Incumbent President Hassan Sheikh Mohamud conceded defeat to former prime minister Mohamed Abdullahi Farmajo after two rounds of voting, saying that "history was made; we have taken this path to democracy."
Fears of attacks by extremist group al-Shabab limited the election to members of the upper and lower houses of parliament instead of the population at large. Lawmakers voted at a heavily guarded former air force base in the capital, Mogadishu, while a security lockdown closed the international airport.
Thousands of cheering Somalis quickly poured into the streets in jubilation, chanting the new president's name. Cheering soldiers fired into the air. "Somalia will be another Somalia soon," said Ahmed Ali, a police officer celebrating in the crowd.
Mohamud held a slight lead over Farmajo, 88 votes to 72, after the first round of 21 candidates, but Farmajo won the second round among the three candidates remaining, with 184 votes to Mohamud's 97.
"This victory represents the interest of the Somali people. This victory belongs to Somali people, and this is the beginning of the era of the unity, the democracy of Somalia and the beginning of the fight against corruption," Farmajo said. "There is a daunting task ahead of me, and I know that."
Farmajo, who is in his mid-50s and holds degrees from the State University of New York in Buffalo, was prime minister for eight months before leaving the post in 2011. When he was in office, al-Shabab was expelled from Mogadishu, his campaign biography says. He had lived in the United States since 1985, when he was sent there with Somalia's foreign affairs ministry.
Somalia began to fall apart in 1991, when warlords ousted dictator Siad Barre and then turned on each other. Years of conflict and al-Shabab attacks, along with famine, left this Horn of Africa country of about 12 million people largely shattered.
Across Mogadishu, Somalis had gathered around TV screens at cafes and homes, eagerly watching the vote. "We need an honest leader who can help us move forward," said Ahmed Hassan, a 26-year-old university student.
Somalia's instability landed it among the seven Muslim-majority countries affected by President Donald Trump's executive order on immigration, even though its government has been an increasingly important partner for the U.S. military on counterterrorism efforts, including drone strikes against al-Shabab leaders.

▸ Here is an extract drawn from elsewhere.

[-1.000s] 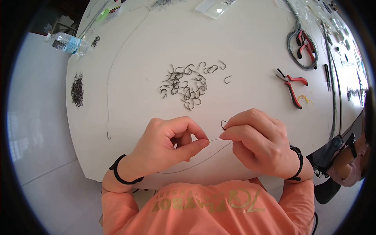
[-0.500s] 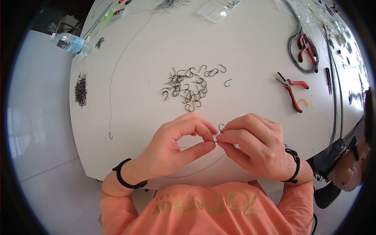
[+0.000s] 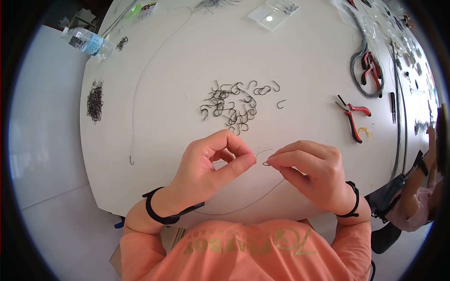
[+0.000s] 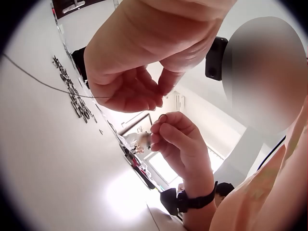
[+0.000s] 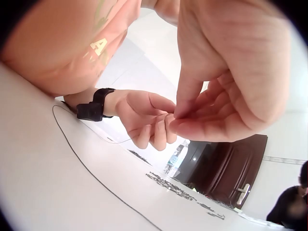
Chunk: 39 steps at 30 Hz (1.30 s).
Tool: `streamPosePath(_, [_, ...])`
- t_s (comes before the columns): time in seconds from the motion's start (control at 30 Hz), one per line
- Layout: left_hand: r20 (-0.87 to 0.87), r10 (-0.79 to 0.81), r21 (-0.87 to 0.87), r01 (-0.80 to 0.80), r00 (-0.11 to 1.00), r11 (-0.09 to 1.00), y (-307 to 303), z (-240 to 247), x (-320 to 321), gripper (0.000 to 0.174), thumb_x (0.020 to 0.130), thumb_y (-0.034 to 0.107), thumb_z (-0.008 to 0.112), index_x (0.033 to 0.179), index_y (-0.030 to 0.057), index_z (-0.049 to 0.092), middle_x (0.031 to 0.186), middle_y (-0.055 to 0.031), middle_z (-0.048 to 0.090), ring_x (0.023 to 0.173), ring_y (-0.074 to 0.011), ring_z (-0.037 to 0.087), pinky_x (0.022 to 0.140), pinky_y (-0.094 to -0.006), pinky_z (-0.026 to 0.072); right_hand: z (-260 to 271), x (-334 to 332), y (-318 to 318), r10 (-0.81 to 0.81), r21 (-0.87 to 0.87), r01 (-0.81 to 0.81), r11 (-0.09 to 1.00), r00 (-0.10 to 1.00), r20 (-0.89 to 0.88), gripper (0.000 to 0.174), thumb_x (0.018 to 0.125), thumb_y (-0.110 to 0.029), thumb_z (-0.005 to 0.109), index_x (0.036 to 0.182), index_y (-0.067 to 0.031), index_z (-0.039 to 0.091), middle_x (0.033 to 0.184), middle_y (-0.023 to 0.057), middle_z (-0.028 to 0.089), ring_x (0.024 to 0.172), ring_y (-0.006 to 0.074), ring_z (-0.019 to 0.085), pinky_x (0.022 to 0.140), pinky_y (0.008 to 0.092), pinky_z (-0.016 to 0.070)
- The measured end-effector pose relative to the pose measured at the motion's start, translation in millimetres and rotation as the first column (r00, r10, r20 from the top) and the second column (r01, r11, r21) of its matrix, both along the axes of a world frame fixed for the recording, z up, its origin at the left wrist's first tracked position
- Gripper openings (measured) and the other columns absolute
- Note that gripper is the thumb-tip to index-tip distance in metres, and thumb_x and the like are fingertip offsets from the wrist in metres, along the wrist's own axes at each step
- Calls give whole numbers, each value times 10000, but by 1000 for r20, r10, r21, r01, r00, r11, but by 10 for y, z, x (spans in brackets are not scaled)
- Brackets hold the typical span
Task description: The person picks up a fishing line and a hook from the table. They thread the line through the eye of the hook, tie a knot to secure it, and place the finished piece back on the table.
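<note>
In the head view my left hand (image 3: 211,159) pinches a thin line between thumb and forefinger, and the line's end (image 3: 264,150) sticks out past the fingertips towards the right. My right hand (image 3: 311,168) pinches a dark fish hook, mostly hidden by the fingers. A small loop of the hook (image 3: 266,164) shows at the right fingertips. The two hands are close together but apart. Below them the line (image 3: 248,206) hangs in a long curve. A pile of dark fish hooks (image 3: 229,103) lies on the table just beyond the hands.
On the white table (image 3: 164,107), pliers (image 3: 354,119) with red and black handles lie right, near coiled wire (image 3: 354,77). Another dark heap (image 3: 95,102) and a water bottle (image 3: 89,43) are left. One line with a hook (image 3: 131,160) lies left. Another person sits at right.
The hands met at the fingertips half a second ago and have since drawn slightly apart. The line's end now shows free beyond the left fingertips, and the hook has turned in the right fingers.
</note>
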<state>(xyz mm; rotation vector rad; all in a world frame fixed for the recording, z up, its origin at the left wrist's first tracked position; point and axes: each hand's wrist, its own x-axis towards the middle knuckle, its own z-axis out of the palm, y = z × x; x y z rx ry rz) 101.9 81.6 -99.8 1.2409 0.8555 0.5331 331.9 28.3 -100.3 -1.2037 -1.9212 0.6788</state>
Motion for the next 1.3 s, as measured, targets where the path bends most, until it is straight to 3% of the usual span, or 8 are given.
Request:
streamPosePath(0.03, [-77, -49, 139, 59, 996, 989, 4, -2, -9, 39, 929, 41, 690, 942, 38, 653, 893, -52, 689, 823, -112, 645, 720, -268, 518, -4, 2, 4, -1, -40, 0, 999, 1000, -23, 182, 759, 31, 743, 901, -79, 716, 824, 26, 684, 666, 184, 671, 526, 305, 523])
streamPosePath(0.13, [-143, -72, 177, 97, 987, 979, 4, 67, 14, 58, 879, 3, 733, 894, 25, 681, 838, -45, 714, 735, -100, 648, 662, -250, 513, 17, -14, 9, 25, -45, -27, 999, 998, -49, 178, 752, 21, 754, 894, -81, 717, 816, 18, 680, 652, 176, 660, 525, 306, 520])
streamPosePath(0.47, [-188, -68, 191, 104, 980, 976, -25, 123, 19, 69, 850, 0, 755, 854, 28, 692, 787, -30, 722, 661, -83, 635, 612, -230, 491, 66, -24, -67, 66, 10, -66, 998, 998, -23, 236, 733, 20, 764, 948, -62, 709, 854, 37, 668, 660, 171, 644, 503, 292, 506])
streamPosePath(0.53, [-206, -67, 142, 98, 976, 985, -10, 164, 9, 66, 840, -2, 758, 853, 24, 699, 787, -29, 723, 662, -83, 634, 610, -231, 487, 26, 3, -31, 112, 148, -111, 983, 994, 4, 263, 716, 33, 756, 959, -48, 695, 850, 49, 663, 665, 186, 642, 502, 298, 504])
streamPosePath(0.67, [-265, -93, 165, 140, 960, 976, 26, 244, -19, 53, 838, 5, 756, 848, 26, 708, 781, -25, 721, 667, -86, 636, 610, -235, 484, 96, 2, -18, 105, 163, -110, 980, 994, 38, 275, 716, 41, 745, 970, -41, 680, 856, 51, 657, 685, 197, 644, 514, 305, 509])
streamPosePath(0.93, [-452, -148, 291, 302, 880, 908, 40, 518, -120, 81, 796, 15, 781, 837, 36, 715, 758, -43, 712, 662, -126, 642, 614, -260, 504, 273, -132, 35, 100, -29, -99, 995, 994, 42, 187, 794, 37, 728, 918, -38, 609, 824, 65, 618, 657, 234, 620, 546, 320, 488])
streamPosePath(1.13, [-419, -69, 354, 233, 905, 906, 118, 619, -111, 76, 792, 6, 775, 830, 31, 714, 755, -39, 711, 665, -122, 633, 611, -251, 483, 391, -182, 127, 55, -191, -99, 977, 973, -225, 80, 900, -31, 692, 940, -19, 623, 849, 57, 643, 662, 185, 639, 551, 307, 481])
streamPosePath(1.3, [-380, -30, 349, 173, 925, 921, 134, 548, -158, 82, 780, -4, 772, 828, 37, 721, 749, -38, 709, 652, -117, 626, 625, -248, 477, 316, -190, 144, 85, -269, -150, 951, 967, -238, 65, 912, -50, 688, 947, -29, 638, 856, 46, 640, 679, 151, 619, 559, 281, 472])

The new president, Farmajo, can travel to the United States on his U.S. passport.
In a sign of the dangers that remain in Mogadishu, two mortar rounds fired by suspected extremists late Tuesday hit near the election venue. There were no such attacks reported in the capital Wednesday and no public statements by al-Shabab.
The international community pushed Somalia to hold the election as a symbol of strength, with the U.S. pouring in hundreds of millions of dollars in recent years for political and economic recovery. The United States, which still doesn't have an embassy in Somalia, quickly congratulated Farmajo after his win.
But the election was marred by reports of widespread graft in a country recently ranked as the world's most corrupt by Transparency International.
The legislators voting — 275 members of the lower legislative house and 54 senators — were selected by the country's powerful, intricate network of clans. Weeks ago, a joint statement by the United Nations, the U.S., European Union and others warned of "egregious cases of abuse of the electoral process."
Examples included violence, intimidation and men taking seats that had been reserved for female candidates, the joint statement said.
With reports of votes being sold for up to $30,000 apiece, "This is probably the most expensive election, per vote, in history," the Mogadishu-based anti-corruption group Marqaati said in a report released Tuesday.
Tremendous challenges remain for Somalia and its new president, even beyond graft, al-Shabab attacks and an economy propped up in part by the country's diaspora of more than 2 million people.
An African Union peacekeeping force of more than 20,000 is making plans to pull out of the country by the end of 2020, leaving the job to national security forces that observers have said remain underprepared.
Meanwhile, hundreds of thousands of Somali refugees are under pressure to return home as neighboring Kenya's government seeks to close the world's largest refugee camp, Dadaab, by the end of May. Human rights groups have warned that Somalia is hardly equipped to support the returnees — especially as the United Nations and others warn that drought is creating a humanitarian crisis for almost three million Somalis.